Created for the 2998 Winter Olympics Ice Art Festival in Kuruizawa, Japan (held in conjunction with the Nagano games), Brixey’s “Alchymeia” literally transformed one state of matter to another. The piece was a genetically engineered, on-line ice installation that used hormones from the urine of Olympic athletes and ultra-pure, ultra-cold water to stimulate the growth of individual ice crystals. The result is a work of art grown from a preordained genetic blueprint. (At right is a wall of images from individual ice crystals, and below is a detail of one crystal.)

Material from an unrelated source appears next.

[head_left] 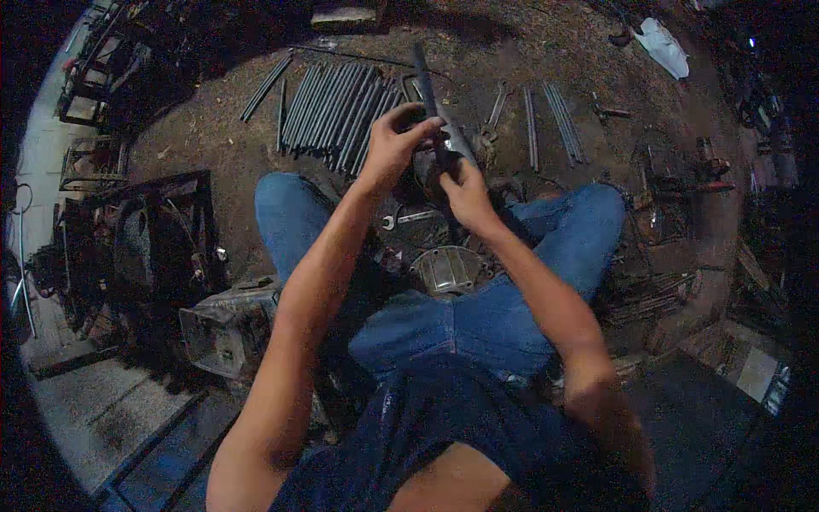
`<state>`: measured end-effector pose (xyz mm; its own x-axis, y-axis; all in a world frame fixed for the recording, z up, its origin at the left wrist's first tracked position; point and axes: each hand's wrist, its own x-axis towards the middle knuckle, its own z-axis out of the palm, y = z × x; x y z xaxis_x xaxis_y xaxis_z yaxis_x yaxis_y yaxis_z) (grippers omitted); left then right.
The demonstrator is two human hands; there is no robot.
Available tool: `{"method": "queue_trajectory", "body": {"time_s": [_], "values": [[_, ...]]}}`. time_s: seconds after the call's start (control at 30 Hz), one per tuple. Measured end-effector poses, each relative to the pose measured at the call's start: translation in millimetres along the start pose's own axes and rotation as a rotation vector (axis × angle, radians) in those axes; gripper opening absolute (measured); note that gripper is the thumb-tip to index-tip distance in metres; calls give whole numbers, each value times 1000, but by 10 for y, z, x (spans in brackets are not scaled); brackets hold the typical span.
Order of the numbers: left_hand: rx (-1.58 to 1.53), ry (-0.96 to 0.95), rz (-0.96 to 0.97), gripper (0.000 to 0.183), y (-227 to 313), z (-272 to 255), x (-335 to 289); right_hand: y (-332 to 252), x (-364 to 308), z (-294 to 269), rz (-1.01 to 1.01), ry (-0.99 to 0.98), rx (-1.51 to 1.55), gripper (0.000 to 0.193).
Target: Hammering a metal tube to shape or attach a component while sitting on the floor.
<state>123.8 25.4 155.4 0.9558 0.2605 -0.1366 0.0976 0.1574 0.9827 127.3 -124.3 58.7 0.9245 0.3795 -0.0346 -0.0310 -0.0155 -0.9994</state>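
Note:
A dark metal rod stands tilted in front of me, its far end leaning away and slightly left. My left hand is closed around its middle, with thumb and fingers meeting near the shaft. Lower down, my right hand grips the rod close to its near end, which is partly hidden by the fingers. Behind the hands is a greyish rounded metal piece, largely covered. Between my legs lie an open-ended wrench and a round metal housing.
Beyond my left hand lies a row of several grey rods. To the right are another wrench, more thin rods and a white bag. Dark machine parts and a metal box stand at left.

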Motion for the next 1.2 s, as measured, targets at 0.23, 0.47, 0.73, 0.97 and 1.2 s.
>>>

“Altamira” (pictured at top)

To understand just how out-there the concept behind Shawn Brixey’s “Altamira” is, it helps to first know it was created for an exclusive 2004 exhibition called “Hyper-runt” in Philadelphia. Artists working in science and new technologies were given full rein to create and exhibit their cast-off projects, those far-reaching artworks nobody wanted (read: understands) and that are therefore unable to find a home in traditional museums and gallleries. “Altamira,” a neuro-prosthetic, uses radio waves recorded from pulsars (collapsed stars) in outer space to create a code that stimulates viewers’ retinas. That stimulation, in turn, triggers phosphenes (those patterns of colored light we see when we squeeze our eyes shut), which create a “cosmologically scaled experimental work of art in the ‘mind’s eye.'” (Imagine, perhaps, seeing dazzling constellation patterns in your mind.) As yet unrealized, “Altamira” cannot currently be viewed by the public pending a safety review by the FDA.